**Given material:**
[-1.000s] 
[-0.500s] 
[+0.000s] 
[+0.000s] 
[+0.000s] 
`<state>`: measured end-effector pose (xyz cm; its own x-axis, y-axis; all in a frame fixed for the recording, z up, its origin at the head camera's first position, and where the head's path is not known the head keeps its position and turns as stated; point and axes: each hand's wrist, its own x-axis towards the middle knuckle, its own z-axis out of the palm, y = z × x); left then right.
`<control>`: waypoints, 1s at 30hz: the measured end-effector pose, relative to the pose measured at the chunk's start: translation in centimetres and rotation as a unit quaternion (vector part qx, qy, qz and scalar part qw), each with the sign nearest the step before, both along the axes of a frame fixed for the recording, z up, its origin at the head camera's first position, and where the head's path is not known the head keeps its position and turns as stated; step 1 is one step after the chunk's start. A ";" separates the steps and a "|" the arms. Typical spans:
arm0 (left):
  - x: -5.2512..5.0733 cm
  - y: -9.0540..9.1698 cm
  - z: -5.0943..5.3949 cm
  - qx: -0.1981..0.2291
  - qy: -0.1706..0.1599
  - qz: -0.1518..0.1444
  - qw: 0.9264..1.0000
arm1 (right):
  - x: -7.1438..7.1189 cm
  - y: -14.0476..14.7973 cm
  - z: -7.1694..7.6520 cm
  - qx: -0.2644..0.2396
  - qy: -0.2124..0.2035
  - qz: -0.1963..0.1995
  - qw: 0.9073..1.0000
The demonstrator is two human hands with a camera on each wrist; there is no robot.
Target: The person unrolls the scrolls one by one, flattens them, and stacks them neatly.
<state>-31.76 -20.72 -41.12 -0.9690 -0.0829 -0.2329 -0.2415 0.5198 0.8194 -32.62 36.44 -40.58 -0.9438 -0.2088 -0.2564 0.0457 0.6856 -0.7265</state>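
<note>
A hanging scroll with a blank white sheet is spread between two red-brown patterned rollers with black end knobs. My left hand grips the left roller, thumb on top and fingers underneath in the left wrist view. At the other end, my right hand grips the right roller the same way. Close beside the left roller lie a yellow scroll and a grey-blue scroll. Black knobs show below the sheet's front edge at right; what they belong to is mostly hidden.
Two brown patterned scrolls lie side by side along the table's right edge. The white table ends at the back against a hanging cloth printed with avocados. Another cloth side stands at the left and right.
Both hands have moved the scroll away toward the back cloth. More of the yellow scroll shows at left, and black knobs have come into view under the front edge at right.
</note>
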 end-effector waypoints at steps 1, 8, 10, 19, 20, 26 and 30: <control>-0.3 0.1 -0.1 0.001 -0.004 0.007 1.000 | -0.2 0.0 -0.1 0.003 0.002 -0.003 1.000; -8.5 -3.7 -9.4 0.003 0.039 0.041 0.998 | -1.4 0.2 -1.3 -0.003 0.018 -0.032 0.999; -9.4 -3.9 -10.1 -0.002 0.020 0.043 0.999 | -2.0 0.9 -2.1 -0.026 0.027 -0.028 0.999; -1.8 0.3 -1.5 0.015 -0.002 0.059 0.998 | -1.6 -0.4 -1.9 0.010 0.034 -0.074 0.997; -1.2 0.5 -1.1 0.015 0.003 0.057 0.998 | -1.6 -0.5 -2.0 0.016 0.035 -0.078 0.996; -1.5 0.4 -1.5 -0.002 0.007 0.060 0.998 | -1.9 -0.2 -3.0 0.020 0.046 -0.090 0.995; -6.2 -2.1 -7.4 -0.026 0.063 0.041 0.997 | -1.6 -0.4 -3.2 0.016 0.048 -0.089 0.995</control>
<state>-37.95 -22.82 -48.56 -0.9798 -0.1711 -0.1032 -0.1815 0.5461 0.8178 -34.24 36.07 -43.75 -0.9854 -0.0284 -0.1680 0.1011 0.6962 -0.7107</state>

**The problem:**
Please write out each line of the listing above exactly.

**Task response:**
[-1.000s] 
[-0.500s] 
[+0.000s] 
[+0.000s] 
[+0.000s] 
`<state>`: measured end-effector pose (xyz cm; its own x-axis, y-axis; all in a frame fixed for the recording, z up, its origin at the head camera's first position, and where the head's path is not known the head keeps its position and turns as stated; point and axes: each hand's wrist, its own x-axis towards the middle knuckle, its own z-axis out of the palm, y = z × x); left then right.
`<control>`: waypoints, 1s at 30hz: the measured end-effector pose, relative to the pose measured at the chunk's start: translation in centimetres and rotation as a unit quaternion (vector part qx, qy, qz and scalar part qw), each with the sign nearest the step before, both along the axes of a frame fixed for the recording, z up, its origin at the head camera's first position, and where the head's path is not known the head keeps its position and turns as stated; step 1 is one step after the chunk's start. A ";" separates the steps and a "|" the arms. Typical spans:
arm0 (left):
  - x: -5.2512..5.0733 cm
  - y: -9.0540..9.1698 cm
  - z: -5.0943..5.3949 cm
  - qx: -0.1981..0.2291
  - qy: -0.1706..0.1599
  - qz: -0.1518..0.1444
  - qw: 0.9264..1.0000
arm1 (right):
  - x: -7.1438..7.1189 cm
  - y: -14.0476..14.7973 cm
  - z: -7.1694..7.6520 cm
  - qx: -0.2644..0.2396
  - qy: -0.2124..0.2035
  - qz: -0.1963..0.1995
  - qw: 0.9073..1.0000
The demonstrator is two human hands with a camera on each wrist; there is no robot.
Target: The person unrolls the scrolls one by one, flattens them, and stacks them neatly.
<state>-31.76 -20.72 -41.12 -0.9690 -0.0829 -0.2329 -0.2415 0.5198 0.8194 -32.62 36.44 -40.58 -0.9438 -0.2088 -0.2564 0.0457 0.6856 -0.7265</state>
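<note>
A hanging scroll with a blank white sheet is spread between two red-brown patterned rollers with black end knobs. My left hand grips the left roller, thumb on top and fingers underneath in the left wrist view. At the other end, my right hand grips the right roller the same way. Close beside the left roller lie a yellow scroll and a grey-blue scroll. Black knobs show below the sheet's front edge at right; what they belong to is mostly hidden.
Two brown patterned scrolls lie side by side along the table's right edge. The white table ends at the back against a hanging cloth printed with avocados. Another cloth side stands at the left and right.
Both hands have moved the scroll away toward the back cloth. More of the yellow scroll shows at left, and black knobs have come into view under the front edge at right.
</note>
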 end-effector waypoints at steps 1, 8, 10, 19, 20, 26 and 30: <control>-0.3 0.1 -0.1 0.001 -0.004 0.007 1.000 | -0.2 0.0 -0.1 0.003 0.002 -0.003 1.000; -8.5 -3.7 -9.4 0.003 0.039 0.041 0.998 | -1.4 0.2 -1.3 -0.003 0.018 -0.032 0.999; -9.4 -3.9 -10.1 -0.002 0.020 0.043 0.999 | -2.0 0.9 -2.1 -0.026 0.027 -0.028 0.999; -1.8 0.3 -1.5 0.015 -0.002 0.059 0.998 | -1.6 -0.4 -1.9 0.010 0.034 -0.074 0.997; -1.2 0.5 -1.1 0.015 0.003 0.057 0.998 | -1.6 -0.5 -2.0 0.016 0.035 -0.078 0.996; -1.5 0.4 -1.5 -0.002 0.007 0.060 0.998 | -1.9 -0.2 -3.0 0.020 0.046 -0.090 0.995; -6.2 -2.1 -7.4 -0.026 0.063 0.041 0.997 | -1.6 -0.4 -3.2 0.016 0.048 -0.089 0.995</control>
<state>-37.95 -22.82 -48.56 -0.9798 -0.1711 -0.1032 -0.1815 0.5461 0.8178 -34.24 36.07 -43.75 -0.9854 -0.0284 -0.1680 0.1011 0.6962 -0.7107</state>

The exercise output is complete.